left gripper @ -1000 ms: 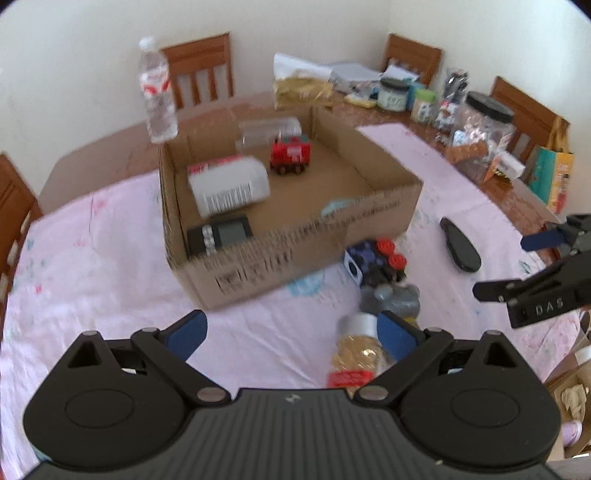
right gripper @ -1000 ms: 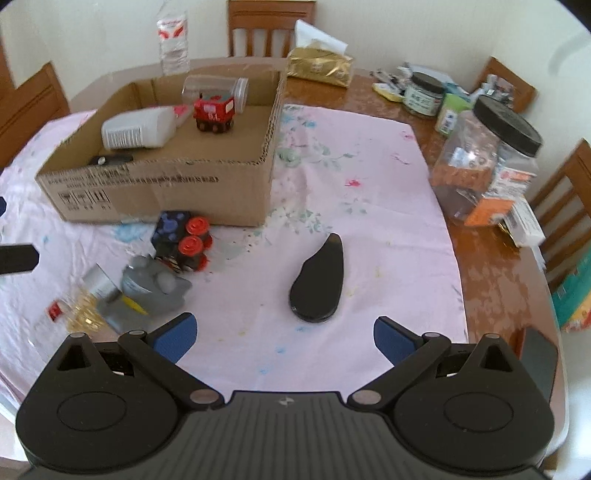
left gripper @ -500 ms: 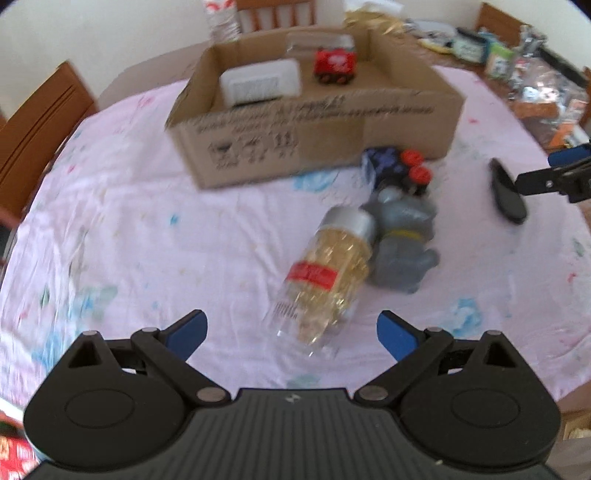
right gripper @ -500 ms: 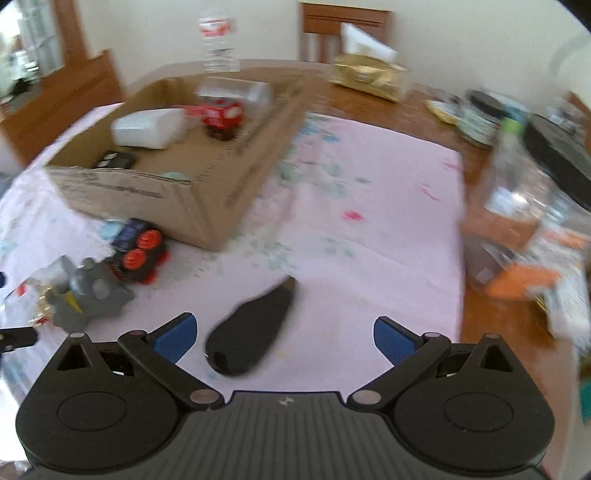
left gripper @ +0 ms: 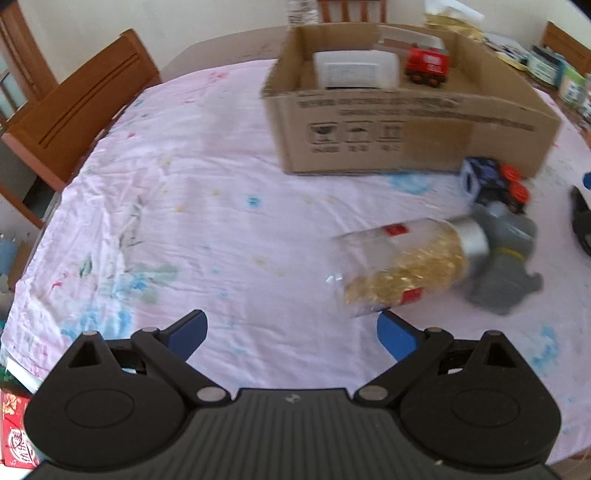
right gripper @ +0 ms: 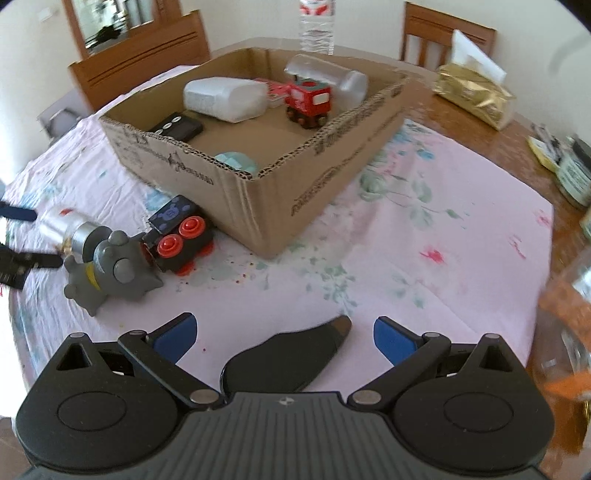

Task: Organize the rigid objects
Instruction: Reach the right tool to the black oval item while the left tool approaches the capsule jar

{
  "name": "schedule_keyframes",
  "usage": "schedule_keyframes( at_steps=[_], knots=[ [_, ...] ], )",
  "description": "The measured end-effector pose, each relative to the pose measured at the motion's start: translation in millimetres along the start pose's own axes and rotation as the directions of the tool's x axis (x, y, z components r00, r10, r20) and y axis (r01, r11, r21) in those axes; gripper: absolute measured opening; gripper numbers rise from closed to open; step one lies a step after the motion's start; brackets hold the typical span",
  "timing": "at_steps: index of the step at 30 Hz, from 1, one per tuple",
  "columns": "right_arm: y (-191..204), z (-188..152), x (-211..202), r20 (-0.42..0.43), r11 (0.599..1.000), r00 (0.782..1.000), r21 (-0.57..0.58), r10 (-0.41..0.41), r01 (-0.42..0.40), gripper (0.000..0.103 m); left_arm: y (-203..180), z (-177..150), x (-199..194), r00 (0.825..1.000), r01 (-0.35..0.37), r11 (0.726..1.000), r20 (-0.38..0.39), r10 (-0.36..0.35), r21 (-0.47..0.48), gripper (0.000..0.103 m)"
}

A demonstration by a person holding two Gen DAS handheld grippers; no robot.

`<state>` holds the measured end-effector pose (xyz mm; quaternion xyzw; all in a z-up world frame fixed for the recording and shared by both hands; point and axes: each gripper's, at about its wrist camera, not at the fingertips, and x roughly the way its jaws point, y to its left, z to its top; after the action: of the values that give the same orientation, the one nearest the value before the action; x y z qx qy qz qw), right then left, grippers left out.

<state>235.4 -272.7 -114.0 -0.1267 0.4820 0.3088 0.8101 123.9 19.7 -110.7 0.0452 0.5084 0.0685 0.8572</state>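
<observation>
Hovering low over the pink cloth [left gripper: 207, 206] on the desk [right gripper: 476, 122], the left hand-held gripper [left gripper: 291, 332] has its blue fingers spread wide with nothing between them. It points along the cloth, with the jar [left gripper: 406, 266] of golden pieces lying on its side just ahead and to the right of the right finger, not touching it. The jar's silver lid touches a grey toy figure [left gripper: 506, 266], and a dark toy train with red buttons [left gripper: 491, 181] sits beyond, close against the cardboard box [left gripper: 406, 136].

The right hand-held gripper [right gripper: 282, 336] is also spread and holds nothing. It is angled down at the cloth, and a flat black object [right gripper: 288, 362] lies between its fingers, its pointed end facing away; contact with either finger is not evident.

Inside the box, as seen from the right wrist view, are a white container [right gripper: 225, 98], a red toy train [right gripper: 308, 99], a clear bottle [right gripper: 328, 77] lying down, a black remote [right gripper: 177, 127] and a pale blue item [right gripper: 236, 162]. A water bottle [right gripper: 316, 26] stands behind the box.
</observation>
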Motion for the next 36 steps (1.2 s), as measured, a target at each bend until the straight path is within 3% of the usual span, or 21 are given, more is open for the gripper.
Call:
schedule_keyframes(
  at_steps=[11,20,27,33,36],
  knots=[
    [-3,14,18,-0.102,0.987,0.989,-0.109,0.104,-0.115,0.103,3,2,3,1.0,-0.003,1.0,-0.013,0.003,-0.013,0.098],
    [13,-8,3,-0.143,0.984,0.979,-0.086,0.144,-0.157,0.103,-3,-3,-2,0.999,0.025,0.999,-0.023,-0.025,0.027,0.098],
    [39,-25,-5,-0.136,0.992,0.985,-0.046,0.106,-0.113,0.103,-15,-10,-10,0.995,0.099,0.991,-0.022,-0.098,0.09,0.098],
    [68,-36,-1,-0.104,0.996,0.993,-0.079,-0.05,0.042,0.103,-33,-13,-10,0.985,0.175,0.972,-0.019,-0.174,0.156,0.098],
    [70,-37,-1,-0.087,0.996,0.994,-0.056,-0.067,0.062,0.103,-34,-11,-7,0.977,0.213,0.965,-0.026,-0.211,0.151,0.099]
  ],
)
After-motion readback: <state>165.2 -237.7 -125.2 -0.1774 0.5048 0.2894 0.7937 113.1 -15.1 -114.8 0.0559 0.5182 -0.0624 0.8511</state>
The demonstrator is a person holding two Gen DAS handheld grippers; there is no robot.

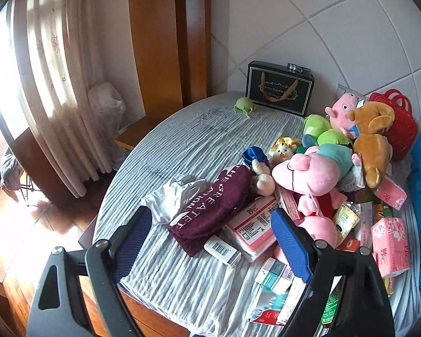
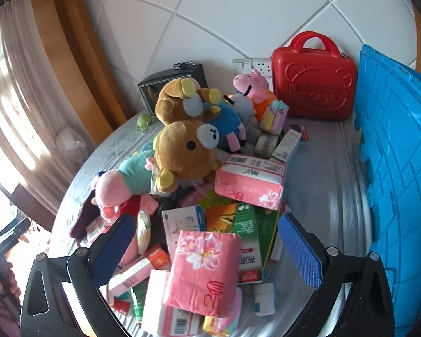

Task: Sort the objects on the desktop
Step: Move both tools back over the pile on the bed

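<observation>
Left wrist view: the left gripper (image 1: 212, 234) hangs with its jaws wide apart and nothing between the pads, over the near edge of a surface (image 1: 188, 146) covered in striped grey cloth. Just ahead of it lie a maroon towel (image 1: 213, 210) on a white cloth (image 1: 172, 196), a pink tissue pack (image 1: 252, 226) and a small white box (image 1: 223, 251). To the right a heap of plush toys rises: a big pink pig (image 1: 308, 177), a brown bear (image 1: 372, 137), a green plush (image 1: 321, 130). A black gift box (image 1: 279, 88) stands against the tiled wall, with a small green toy (image 1: 244, 105) just in front of it. From the right wrist, the right gripper (image 2: 206, 248) is also open and empty, poised over the clutter; a pink flowered tissue pack (image 2: 207, 269) lies between its fingers but the pads stand clear of it. Beyond sit medicine boxes (image 2: 183, 224), a white bottle (image 2: 264, 299), another tissue pack (image 2: 249, 181) and two brown bears (image 2: 186, 151). A red case (image 2: 314, 80) stands by the wall, and a blue crate (image 2: 398, 168) lines the right side.
</observation>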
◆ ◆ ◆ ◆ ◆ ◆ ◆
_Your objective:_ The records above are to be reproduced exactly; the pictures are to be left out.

_Task solution:_
left gripper @ -1000 ms: 
right gripper @ -1000 ms: 
left gripper @ -500 ms: 
right gripper @ -500 ms: 
left gripper @ +0 ms: 
right gripper @ +0 ms: 

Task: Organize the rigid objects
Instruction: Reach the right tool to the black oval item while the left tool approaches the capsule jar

{
  "name": "schedule_keyframes",
  "usage": "schedule_keyframes( at_steps=[_], knots=[ [_, ...] ], )",
  "description": "The measured end-effector pose, each relative to the pose measured at the motion's start: translation in millimetres along the start pose's own axes and rotation as the directions of the tool's x axis (x, y, z components r00, r10, r20) and y axis (r01, r11, r21) in those axes; gripper: absolute measured opening; gripper numbers rise from closed to open; step one lies a step after the motion's start; brackets hold the typical span",
  "timing": "at_steps: index of the step at 30 Hz, from 1, one per tuple",
  "columns": "right_arm: y (-191..204), z (-188..152), x (-211..202), r20 (-0.42..0.43), r11 (0.599..1.000), r00 (0.782..1.000), r21 (-0.57..0.58), r10 (-0.41..0.41), r01 (-0.42..0.40), gripper (0.000..0.103 m); left_arm: y (-203..180), z (-177..150), x (-199..194), r00 (0.825..1.000), r01 (-0.35..0.37), r11 (0.726..1.000), r20 (-0.38..0.39), r10 (-0.36..0.35), r21 (-0.47..0.48), gripper (0.000..0.103 m)"
}

A demonstration by a person holding two Gen DAS handheld grippers; no robot.

`<state>` holds the measured end-effector pose (xyz mm; quaternion xyzw; all in a z-up world frame fixed for the recording and shared by both hands; point and axes: each gripper's, at about its wrist camera, not at the fingertips, and x roughly the way its jaws point, y to its left, z to its top; after the action: of the values that give the same orientation, the one nearest the value before the action; x y z qx qy qz qw), right then left, grippers left out.

<state>235.4 -272.7 -114.0 -0.1267 0.4820 0.3088 0.8101 123.9 19.7 -110.7 0.0452 0.5084 0.0685 0.8572</state>
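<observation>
Hovering low over the pink cloth [left gripper: 207, 206] on the desk [right gripper: 476, 122], the left hand-held gripper [left gripper: 291, 332] has its blue fingers spread wide with nothing between them. It points along the cloth, with the jar [left gripper: 406, 266] of golden pieces lying on its side just ahead and to the right of the right finger, not touching it. The jar's silver lid touches a grey toy figure [left gripper: 506, 266], and a dark toy train with red buttons [left gripper: 491, 181] sits beyond, close against the cardboard box [left gripper: 406, 136].

The right hand-held gripper [right gripper: 282, 336] is also spread and holds nothing. It is angled down at the cloth, and a flat black object [right gripper: 288, 362] lies between its fingers, its pointed end facing away; contact with either finger is not evident.

Inside the box, as seen from the right wrist view, are a white container [right gripper: 225, 98], a red toy train [right gripper: 308, 99], a clear bottle [right gripper: 328, 77] lying down, a black remote [right gripper: 177, 127] and a pale blue item [right gripper: 236, 162]. A water bottle [right gripper: 316, 26] stands behind the box.
</observation>
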Motion for the next 36 steps (1.2 s), as measured, a target at each bend until the straight path is within 3% of the usual span, or 21 are given, more is open for the gripper.
Call:
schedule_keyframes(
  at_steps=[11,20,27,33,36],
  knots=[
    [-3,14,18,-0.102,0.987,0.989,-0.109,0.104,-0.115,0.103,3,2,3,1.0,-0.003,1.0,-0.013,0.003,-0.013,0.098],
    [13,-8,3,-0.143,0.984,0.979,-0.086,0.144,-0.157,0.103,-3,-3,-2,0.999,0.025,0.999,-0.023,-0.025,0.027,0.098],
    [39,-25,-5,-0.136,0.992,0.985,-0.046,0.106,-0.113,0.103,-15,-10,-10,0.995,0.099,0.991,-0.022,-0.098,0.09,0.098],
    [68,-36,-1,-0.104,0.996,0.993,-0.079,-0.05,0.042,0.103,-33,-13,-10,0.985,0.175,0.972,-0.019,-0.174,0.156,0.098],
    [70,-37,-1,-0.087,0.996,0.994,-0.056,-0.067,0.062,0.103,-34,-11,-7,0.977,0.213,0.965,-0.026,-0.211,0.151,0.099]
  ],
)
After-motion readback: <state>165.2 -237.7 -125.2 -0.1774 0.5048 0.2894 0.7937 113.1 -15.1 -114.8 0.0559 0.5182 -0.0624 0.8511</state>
The demonstrator is a person holding two Gen DAS handheld grippers; there is no robot.


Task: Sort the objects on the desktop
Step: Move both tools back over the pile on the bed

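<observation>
Left wrist view: the left gripper (image 1: 212, 234) hangs with its jaws wide apart and nothing between the pads, over the near edge of a surface (image 1: 188, 146) covered in striped grey cloth. Just ahead of it lie a maroon towel (image 1: 213, 210) on a white cloth (image 1: 172, 196), a pink tissue pack (image 1: 252, 226) and a small white box (image 1: 223, 251). To the right a heap of plush toys rises: a big pink pig (image 1: 308, 177), a brown bear (image 1: 372, 137), a green plush (image 1: 321, 130). A black gift box (image 1: 279, 88) stands against the tiled wall, with a small green toy (image 1: 244, 105) just in front of it. From the right wrist, the right gripper (image 2: 206, 248) is also open and empty, poised over the clutter; a pink flowered tissue pack (image 2: 207, 269) lies between its fingers but the pads stand clear of it. Beyond sit medicine boxes (image 2: 183, 224), a white bottle (image 2: 264, 299), another tissue pack (image 2: 249, 181) and two brown bears (image 2: 186, 151). A red case (image 2: 314, 80) stands by the wall, and a blue crate (image 2: 398, 168) lines the right side.
</observation>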

What the exercise asked for is now done.